Her heart made stronger, Hallie is channeling her gratitude into supporting cardiac research at the hospital. She's raised almost $4,500 so far.
Hallie's journey began in November 2015, when she visited Terry Amaral, MD, an orthopedic surgeon at Cohen Children's, who evaluated a discrepancy in the length of her arms. Dr. Amaral referred her to Joyce Fox, MD, a human genetics physician at the hospital, who identified a heart murmur and recommended Hallie also see Marion Rose, MD, a pediatric cardiologist.
As a first step, Dr. Rose performed an echocardiogram that showed Hallie had a large atrial septal defect (ASD - essentially a hole in her heart) plus enlargement in the right side of the organ. Together, Drs. Rose and Fox diagnosed Hallie with Holt-Oram syndrome, a disorder that often causes heart defects and abnormal development in bones of the upper limbs.

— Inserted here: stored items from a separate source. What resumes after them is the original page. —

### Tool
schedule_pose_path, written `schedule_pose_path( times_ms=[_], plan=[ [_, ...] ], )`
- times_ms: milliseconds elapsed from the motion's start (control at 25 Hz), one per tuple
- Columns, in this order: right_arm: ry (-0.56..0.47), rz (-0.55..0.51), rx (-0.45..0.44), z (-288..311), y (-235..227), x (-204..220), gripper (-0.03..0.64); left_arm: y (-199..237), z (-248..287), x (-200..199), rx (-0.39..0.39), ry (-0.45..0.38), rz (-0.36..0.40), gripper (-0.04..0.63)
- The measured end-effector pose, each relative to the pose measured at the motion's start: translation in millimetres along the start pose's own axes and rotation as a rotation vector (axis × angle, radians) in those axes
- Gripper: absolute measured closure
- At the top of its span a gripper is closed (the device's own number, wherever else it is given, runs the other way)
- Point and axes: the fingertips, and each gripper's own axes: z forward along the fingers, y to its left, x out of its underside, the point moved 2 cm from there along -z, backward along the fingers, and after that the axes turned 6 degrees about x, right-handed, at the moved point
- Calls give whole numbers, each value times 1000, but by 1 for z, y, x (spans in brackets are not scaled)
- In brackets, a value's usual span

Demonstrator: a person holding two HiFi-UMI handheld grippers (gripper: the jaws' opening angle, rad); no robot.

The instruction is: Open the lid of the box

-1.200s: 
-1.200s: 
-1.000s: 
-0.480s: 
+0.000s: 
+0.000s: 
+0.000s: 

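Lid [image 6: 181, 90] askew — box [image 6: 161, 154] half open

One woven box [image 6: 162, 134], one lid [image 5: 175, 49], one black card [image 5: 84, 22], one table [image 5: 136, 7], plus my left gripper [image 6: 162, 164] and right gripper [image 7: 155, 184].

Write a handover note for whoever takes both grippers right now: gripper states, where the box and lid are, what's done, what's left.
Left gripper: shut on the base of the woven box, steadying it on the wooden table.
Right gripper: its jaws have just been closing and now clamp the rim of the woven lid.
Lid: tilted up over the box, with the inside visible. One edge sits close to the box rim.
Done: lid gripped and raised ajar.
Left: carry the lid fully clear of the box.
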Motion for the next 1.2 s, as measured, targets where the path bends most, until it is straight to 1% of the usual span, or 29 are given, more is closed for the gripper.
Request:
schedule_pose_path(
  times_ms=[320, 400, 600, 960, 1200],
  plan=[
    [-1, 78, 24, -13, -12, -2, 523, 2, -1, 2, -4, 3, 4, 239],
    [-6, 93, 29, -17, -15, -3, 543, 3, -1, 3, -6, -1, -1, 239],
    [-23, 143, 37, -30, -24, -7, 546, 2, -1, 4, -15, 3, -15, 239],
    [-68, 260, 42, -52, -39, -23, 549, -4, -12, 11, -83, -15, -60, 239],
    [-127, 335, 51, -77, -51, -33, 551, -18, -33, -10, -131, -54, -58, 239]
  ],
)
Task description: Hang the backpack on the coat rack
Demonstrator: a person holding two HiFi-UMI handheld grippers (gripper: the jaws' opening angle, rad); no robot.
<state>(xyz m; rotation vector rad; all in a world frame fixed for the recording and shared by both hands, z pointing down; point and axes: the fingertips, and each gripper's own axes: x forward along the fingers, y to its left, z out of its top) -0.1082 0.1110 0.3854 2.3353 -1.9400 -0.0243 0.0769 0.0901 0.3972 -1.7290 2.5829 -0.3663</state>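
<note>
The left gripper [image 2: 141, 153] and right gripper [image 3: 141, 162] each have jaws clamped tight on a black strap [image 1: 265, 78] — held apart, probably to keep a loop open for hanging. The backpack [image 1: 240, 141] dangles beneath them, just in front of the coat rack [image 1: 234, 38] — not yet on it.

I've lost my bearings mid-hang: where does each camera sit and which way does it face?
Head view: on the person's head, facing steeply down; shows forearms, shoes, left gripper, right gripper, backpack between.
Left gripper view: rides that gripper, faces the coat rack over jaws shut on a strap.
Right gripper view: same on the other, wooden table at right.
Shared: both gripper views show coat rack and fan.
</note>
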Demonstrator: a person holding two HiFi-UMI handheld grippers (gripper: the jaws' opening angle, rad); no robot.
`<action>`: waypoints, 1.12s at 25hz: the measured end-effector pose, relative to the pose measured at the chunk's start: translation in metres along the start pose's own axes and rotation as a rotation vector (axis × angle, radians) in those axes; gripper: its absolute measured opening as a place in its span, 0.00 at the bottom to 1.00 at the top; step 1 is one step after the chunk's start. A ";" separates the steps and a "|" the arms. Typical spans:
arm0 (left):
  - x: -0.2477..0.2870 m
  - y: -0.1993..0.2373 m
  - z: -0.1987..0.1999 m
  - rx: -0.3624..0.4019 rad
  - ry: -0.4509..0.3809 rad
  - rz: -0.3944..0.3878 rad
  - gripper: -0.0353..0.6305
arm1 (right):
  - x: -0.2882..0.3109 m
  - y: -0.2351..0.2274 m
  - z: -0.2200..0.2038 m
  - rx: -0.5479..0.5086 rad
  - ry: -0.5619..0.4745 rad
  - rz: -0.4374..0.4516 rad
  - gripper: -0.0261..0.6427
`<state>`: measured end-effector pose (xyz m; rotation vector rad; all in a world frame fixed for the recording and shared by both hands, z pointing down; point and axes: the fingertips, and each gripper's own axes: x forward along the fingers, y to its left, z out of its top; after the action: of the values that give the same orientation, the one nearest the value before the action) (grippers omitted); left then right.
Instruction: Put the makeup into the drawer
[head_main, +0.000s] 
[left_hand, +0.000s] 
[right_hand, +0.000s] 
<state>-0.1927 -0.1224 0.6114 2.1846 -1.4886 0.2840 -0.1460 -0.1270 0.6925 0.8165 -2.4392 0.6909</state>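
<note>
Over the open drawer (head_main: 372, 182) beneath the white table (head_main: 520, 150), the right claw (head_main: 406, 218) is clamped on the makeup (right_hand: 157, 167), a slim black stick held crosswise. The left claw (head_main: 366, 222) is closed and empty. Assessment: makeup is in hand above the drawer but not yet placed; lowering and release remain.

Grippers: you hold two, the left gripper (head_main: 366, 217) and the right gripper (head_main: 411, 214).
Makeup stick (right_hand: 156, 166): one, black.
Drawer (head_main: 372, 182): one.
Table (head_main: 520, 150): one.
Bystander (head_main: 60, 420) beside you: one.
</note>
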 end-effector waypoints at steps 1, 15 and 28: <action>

Then, Dr. Rose shared Hallie's echocardiogram results with Dipak Kholwadwala, MD, a pediatric interventional cardiologist. Hallie was a candidate for a transcatheter device procedure, which is much less invasive than open-heart surgery. Specialists can now close most ASDs with transcatheter devices, according to Dr. Kholwadwala, who added: "It's very gratifying to see a child undergo that procedure and not need open-heart surgery."
Dr. Kholwadwala deployed the devices (Hallie needed two) via a catheter threaded through a vein in Hallie's leg, up through her circulatory system to the heart defect. During the following months, Hallie's heart tissue surrounded the implants and closed the defect.